EXCURSUS ON THE MÄNNERBUND
Lethem starts off by calling to our attention that once we get away from the homeless camp, the LA scenes, especially Holly’s apartment, look like porn sets. True, but I’d just say that all of Southern California looks like a porn set to these
New York eyes and leave it at that; Curb Your Enthusiasm, for example, looks like a porn shoot to me; but Lethem wants to use this to set up his notion that there’s some kinda homoeroticism going on between Frank and Nada. Noting their obvious racial polarity, he trots out the tired Huck and Jim thesis of Judaic critic Leslie Fiedler, who tried to reduce all American literature to variations on boys on the raft.
(The ne plus ultra of this was probably the Penguin Classics edition of Moby Dick, where critic Harry Beaver [!] created a 300 page text with 200 pages of endnotes detailing line by line Melville’s “phallic imagination”—Harpoons! Coffins! Peg-legs! Oysters! Dogs and cats living together!)
I take Frank’s invitation to introduce Nada to the homeless encampment (hot food and showers!) as recruitment not into a sexual liaison but into a proto-Männerbund of working class types banding together in the economic chaos (though, as we have seen, not a very lively one, but serving to get him across the street to the fake church were he meets the real revolutionaries). Nada will return the favor when he later beats the truth into Frank, Fight Club style.

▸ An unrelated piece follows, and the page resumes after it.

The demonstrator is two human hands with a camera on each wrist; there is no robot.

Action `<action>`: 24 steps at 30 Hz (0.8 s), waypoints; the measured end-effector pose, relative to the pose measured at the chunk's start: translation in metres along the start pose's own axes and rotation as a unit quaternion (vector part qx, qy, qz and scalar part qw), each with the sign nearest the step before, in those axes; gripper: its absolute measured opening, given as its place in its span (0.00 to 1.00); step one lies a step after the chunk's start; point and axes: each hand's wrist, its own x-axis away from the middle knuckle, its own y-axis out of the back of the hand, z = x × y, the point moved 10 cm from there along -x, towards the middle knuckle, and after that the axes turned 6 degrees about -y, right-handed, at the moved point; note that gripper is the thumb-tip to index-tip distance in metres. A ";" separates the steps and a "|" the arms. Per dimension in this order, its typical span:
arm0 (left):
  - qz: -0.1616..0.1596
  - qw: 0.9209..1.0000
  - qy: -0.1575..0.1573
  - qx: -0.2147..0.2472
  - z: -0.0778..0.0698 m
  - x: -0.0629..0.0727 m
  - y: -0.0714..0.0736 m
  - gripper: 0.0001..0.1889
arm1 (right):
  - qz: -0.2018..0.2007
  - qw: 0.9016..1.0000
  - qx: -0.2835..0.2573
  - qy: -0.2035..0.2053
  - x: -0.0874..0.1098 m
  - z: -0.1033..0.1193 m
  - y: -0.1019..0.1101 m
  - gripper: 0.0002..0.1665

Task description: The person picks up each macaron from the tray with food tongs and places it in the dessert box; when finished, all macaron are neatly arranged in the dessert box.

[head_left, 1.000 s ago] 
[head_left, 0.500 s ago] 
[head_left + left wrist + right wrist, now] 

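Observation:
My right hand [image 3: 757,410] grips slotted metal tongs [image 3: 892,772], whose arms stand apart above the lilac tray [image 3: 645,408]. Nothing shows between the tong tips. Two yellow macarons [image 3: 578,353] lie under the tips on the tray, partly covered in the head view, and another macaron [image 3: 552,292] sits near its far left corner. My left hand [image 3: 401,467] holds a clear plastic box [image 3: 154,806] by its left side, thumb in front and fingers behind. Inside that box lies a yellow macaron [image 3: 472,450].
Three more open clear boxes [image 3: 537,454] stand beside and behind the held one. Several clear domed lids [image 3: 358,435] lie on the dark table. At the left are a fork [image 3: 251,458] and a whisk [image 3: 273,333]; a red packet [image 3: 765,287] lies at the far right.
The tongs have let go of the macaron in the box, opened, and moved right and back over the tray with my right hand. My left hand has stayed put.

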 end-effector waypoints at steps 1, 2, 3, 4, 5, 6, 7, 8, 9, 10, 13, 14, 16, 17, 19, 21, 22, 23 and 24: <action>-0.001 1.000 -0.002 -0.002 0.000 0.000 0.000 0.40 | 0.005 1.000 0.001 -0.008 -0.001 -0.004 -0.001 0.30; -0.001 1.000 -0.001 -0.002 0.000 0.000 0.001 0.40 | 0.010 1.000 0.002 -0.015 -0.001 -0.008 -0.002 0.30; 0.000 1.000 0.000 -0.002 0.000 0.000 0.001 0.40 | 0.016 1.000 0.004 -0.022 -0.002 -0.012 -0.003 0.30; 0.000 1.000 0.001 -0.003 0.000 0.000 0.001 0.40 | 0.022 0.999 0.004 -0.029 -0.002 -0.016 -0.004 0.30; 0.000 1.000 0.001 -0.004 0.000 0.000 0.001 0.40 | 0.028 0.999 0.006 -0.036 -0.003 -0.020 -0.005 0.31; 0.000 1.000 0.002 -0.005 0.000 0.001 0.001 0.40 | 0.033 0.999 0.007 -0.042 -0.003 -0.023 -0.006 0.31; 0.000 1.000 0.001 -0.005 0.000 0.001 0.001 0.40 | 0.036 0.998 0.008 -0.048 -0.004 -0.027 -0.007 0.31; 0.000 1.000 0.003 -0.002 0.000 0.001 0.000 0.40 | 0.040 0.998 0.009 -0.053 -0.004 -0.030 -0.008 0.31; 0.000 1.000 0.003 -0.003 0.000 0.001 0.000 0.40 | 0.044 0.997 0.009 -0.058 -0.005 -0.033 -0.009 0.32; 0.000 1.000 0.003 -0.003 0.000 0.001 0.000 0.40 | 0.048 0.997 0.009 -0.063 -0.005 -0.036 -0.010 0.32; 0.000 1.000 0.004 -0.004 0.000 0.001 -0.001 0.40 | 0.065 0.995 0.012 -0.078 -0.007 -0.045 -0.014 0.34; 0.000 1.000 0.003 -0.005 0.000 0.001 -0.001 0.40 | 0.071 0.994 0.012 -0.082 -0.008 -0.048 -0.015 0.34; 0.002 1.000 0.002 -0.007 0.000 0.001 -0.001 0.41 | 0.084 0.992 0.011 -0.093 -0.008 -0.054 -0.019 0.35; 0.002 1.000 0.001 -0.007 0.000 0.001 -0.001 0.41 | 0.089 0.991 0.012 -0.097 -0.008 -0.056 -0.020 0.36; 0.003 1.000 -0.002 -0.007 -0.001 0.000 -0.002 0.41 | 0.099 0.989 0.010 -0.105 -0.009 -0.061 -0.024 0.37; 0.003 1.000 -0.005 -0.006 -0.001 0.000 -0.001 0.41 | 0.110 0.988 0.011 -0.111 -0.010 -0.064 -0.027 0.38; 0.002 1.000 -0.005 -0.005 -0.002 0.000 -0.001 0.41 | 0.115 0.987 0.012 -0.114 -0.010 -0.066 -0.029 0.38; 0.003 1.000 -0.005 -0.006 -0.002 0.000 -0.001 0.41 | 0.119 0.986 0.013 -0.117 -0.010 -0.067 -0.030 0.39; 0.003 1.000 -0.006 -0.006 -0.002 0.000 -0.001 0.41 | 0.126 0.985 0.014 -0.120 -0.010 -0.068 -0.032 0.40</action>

Lethem would have saved himself some idle speculations, and real puzzlements, such as why Nada later takes a younger version of himself under his wing, if he had understood better that, as he says: “If it’s not that kind of hookup scene, it’s still a hookup scene.” As he says later, when Nada spews stupid, supposedly clever one-liners about ugly female ghouls, “this man of the people is more of the male than the female people.” And later, during the shoot-em-up at the Cable 54 offices, “He really shouldn’t be looking for Holly; he’s got no knack with women.”
The Männerbund theme continues even when Nada “hooks up” with Holly, played by the “eerie” and ineffable Meg Foster.